Reproduce only what lies between the first line of the material below and the line containing "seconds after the", with both of those lines included and every line kept exact.

▶ EXTRACTED INFORMATION:

#####

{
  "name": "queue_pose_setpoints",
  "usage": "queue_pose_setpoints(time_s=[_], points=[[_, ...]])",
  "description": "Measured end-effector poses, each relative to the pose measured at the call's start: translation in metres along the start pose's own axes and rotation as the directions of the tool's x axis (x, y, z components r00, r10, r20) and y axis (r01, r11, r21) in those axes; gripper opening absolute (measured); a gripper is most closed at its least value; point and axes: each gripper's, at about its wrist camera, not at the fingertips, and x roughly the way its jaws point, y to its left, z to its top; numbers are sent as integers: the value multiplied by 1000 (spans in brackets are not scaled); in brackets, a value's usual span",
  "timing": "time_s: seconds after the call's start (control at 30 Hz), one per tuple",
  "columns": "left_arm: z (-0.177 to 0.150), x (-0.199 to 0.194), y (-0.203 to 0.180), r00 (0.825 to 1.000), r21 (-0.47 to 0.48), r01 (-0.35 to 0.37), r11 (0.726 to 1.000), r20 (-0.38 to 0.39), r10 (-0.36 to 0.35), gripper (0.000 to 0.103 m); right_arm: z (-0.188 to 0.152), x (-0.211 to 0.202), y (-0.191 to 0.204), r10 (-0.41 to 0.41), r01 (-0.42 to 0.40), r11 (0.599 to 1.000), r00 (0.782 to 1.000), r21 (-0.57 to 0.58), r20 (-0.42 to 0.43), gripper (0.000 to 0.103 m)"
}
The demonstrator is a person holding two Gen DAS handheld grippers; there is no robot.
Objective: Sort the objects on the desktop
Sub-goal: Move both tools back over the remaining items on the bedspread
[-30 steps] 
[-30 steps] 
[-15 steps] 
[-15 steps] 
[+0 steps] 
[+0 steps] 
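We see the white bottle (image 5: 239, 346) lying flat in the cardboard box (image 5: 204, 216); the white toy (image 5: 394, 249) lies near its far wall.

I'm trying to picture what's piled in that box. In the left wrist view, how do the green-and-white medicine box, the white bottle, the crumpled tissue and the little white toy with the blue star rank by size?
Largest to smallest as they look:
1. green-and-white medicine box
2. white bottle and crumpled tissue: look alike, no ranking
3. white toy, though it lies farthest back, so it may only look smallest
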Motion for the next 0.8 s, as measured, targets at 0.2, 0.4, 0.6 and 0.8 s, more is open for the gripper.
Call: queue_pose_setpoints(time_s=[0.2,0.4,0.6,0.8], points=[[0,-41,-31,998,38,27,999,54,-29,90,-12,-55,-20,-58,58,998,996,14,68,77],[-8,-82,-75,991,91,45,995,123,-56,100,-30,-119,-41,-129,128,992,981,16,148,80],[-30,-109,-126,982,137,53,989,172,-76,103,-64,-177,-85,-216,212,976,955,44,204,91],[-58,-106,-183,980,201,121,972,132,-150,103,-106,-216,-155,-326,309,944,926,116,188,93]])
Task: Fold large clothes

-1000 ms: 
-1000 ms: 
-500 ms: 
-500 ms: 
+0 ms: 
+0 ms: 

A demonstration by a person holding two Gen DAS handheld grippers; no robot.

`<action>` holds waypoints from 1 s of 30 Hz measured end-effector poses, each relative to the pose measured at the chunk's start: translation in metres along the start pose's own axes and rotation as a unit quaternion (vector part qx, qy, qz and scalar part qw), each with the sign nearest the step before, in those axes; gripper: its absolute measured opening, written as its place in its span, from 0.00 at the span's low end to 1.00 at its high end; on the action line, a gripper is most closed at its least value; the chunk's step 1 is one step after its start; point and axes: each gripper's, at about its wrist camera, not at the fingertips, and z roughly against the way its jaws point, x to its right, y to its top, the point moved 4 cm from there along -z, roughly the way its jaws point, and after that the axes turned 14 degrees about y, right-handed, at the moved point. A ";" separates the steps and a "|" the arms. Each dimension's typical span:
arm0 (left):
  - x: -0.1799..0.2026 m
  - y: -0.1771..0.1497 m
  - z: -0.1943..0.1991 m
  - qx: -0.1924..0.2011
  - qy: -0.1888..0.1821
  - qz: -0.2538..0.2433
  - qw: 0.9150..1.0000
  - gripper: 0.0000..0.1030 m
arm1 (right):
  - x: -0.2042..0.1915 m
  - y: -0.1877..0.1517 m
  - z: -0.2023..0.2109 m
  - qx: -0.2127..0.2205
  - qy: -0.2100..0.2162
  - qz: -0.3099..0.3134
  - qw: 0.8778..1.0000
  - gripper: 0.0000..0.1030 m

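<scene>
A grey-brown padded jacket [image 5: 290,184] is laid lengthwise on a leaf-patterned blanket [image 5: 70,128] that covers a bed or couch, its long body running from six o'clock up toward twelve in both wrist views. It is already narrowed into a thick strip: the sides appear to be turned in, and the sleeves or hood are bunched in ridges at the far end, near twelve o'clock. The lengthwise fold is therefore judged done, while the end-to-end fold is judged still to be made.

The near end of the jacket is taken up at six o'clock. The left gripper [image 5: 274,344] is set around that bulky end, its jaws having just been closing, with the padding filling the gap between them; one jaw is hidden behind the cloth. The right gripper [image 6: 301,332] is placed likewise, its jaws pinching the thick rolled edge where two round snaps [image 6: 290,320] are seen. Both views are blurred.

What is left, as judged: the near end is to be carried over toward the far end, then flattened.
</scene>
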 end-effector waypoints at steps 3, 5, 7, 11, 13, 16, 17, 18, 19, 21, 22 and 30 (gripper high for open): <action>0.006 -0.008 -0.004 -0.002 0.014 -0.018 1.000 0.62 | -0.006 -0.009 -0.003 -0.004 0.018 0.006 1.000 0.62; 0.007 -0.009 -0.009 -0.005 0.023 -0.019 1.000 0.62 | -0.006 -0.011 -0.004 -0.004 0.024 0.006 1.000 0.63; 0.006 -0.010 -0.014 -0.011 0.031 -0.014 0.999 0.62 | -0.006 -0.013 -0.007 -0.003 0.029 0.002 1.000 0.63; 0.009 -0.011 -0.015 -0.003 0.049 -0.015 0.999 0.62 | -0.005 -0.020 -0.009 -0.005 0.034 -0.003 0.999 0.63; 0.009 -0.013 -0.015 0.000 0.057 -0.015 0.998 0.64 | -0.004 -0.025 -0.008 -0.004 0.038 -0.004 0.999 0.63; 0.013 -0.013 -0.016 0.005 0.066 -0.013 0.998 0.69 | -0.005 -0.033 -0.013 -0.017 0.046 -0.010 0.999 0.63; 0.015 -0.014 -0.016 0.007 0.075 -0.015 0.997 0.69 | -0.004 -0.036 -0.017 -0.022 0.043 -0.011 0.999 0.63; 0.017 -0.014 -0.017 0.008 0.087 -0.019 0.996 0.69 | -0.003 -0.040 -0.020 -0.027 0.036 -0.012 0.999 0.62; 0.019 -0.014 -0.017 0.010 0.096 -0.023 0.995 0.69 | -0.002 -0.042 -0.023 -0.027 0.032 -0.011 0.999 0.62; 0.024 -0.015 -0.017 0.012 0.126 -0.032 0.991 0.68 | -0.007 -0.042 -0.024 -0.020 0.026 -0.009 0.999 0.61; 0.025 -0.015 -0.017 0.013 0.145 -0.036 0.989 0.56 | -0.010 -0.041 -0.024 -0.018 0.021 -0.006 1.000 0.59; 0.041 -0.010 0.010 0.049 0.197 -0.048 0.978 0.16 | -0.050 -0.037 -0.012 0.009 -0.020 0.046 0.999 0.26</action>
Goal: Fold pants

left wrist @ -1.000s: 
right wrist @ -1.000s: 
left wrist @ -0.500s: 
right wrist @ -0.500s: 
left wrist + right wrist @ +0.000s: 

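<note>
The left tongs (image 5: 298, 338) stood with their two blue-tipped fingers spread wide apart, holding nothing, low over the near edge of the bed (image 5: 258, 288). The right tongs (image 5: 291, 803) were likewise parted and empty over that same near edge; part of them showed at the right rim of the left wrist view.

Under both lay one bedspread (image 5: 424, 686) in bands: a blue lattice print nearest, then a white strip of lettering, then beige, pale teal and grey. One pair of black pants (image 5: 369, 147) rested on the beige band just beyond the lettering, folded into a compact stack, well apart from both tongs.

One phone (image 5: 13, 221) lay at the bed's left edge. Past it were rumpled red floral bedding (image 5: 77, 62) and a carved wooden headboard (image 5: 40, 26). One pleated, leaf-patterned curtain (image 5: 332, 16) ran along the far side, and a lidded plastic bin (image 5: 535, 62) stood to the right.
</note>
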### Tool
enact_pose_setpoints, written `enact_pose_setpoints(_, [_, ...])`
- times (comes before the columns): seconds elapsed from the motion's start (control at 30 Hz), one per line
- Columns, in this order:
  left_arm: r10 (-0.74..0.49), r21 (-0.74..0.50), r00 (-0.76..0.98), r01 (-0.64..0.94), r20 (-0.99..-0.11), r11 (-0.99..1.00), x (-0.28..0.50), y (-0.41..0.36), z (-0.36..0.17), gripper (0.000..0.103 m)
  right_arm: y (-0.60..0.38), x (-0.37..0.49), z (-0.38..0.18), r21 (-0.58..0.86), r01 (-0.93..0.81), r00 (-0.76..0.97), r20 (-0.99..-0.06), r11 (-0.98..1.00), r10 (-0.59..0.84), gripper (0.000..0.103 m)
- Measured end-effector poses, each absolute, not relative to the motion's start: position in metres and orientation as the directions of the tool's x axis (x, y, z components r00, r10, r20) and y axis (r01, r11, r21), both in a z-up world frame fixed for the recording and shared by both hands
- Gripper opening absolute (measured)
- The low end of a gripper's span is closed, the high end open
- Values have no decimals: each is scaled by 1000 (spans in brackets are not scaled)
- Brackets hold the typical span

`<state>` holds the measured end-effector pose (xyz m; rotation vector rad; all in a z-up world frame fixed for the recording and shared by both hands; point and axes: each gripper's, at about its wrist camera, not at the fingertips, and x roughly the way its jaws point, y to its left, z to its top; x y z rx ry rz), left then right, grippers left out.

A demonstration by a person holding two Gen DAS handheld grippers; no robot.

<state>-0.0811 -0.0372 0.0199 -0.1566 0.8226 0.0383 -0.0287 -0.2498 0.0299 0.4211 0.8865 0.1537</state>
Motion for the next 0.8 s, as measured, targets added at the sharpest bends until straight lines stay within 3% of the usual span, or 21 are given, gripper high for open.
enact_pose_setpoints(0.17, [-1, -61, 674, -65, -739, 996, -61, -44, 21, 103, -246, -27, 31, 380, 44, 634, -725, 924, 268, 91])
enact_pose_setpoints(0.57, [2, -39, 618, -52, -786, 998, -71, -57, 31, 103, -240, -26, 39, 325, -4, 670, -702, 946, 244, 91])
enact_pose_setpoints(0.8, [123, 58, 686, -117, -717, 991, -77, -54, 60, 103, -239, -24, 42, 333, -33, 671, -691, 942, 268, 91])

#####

▶ RESPONSE FOR THIS EXERCISE:
{
  "name": "queue_pose_setpoints",
  "usage": "queue_pose_setpoints(time_s=[_], points=[[_, ...]])",
  "description": "Measured end-effector poses, each relative to the pose measured at the call's start: translation in metres along the start pose's own axes and rotation as the directions of the tool's x axis (x, y, z components r00, r10, r20) and y axis (r01, r11, r21) in those axes; gripper opening absolute (measured); a gripper is most closed at its least value; point and axes: each gripper's, at about its wrist camera, not at the fingertips, and x roughly the way its jaws point, y to its left, z to its top; numbers are sent as integers: the value multiplied by 1000 (spans in brackets are not scaled); in brackets, a value's usual span",
  "timing": "time_s: seconds after the call's start (control at 30 Hz), one per tuple",

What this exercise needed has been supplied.